Python Regular expressions
- Available through the re module.
Note: Alphanumeric characters=[a-zA-Z0-9_]
Note: Python automatically concatenates string literals delimited by whitespace.
Matching Characters
- Most letters and characters will simply match themselves.
- For example, the regular expression “test” will match the string “test” exactly.
- There is case insensitive option also.
- There are exceptions to this rule, some characters are special metacharacters, and don’t match themselves.
- Instead, they signal that some out-of-the-ordinary thing should be matched,
- Or they affect other portions of the RE by repeating them or changing their meaning.
Complete list of the metacharacters
. ^ $ * + ? { } [ ] \ | ( )
Specifying a character class
- Character class is a set of characters that you wish to match.
- Characters can be listed individually, For example, [abc] will match any of the characters a, b, or c
- Or a range of characters can be indicated by giving two characters and separating them by a ’-‘. [abc] is the same as [a-c], which uses a range to express the same set of characters.
- If you wanted to match only lowercase letters, your RE would be [a-z].

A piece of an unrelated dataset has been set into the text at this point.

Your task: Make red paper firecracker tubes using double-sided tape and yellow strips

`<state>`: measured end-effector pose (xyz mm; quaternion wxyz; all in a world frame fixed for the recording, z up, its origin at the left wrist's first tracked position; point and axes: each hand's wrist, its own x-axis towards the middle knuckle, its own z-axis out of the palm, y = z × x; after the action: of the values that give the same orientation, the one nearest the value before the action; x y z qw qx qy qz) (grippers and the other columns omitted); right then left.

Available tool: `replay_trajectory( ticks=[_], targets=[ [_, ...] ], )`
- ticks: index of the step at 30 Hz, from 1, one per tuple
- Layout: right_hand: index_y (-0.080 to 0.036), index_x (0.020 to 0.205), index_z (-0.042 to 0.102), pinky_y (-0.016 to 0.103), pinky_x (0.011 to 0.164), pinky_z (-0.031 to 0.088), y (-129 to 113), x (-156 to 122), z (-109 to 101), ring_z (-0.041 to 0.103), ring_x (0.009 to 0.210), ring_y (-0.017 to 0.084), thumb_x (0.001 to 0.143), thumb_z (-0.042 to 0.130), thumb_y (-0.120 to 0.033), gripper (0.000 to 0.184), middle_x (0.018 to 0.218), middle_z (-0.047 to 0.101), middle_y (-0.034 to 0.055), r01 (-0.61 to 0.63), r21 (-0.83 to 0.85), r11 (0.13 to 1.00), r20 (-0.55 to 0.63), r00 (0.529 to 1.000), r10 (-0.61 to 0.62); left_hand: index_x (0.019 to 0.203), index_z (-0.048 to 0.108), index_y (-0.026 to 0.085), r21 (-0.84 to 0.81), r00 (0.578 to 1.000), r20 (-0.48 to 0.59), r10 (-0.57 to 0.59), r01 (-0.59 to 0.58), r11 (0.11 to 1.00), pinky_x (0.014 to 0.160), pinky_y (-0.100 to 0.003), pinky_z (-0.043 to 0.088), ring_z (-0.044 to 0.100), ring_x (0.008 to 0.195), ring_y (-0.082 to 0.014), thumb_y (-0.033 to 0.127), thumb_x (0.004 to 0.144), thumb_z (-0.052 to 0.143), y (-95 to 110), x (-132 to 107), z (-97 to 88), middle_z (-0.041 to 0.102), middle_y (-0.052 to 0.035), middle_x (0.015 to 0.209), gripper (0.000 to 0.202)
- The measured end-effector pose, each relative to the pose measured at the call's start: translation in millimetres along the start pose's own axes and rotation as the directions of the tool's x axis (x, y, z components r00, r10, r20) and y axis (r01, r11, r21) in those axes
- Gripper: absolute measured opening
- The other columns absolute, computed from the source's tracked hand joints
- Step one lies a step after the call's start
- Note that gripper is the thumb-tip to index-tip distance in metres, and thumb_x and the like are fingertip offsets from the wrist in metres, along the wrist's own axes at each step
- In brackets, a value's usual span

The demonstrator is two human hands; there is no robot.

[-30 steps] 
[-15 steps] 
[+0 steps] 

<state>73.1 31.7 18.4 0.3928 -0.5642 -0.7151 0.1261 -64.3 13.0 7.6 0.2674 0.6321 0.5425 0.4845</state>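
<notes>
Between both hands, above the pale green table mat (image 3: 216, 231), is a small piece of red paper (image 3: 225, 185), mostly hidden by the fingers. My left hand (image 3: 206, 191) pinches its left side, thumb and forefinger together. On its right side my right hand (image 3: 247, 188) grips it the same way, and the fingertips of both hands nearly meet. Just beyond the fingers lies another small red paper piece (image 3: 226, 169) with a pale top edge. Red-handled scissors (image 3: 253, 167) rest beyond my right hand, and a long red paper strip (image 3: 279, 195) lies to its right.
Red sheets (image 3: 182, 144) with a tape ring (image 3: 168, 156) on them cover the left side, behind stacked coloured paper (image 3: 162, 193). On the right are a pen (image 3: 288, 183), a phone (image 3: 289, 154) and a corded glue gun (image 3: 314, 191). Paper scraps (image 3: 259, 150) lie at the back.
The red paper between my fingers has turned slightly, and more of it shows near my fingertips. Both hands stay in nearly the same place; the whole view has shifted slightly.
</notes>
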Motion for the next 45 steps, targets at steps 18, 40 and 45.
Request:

- Metacharacters are not active inside classes. For example, [akm$] will match any of the characters ‘a’, ‘k’, ‘m’, or ’$‘.
- You can match the characters not listed within the class by complementing the set. This is indicated by including a ’^’ as the first character of the class. For example, [^5] will match any character except ‘5’.
- If the caret appears elsewhere in a character class, it does not have special meaning. For example: [5^] will match either a ‘5’ or a ’^‘.
Use of the metacharacter backslash, \
- Backslash can be followed by various characters to signal various special sequences.
- It’s also used to escape all the metacharacters so you can still match them in patterns.
- For example, if you need to match a [ or , you can precede them with a backslash to remove their special meaning.
- Some of the special sequences beginning with ” represent predefined sets of characters that are often useful.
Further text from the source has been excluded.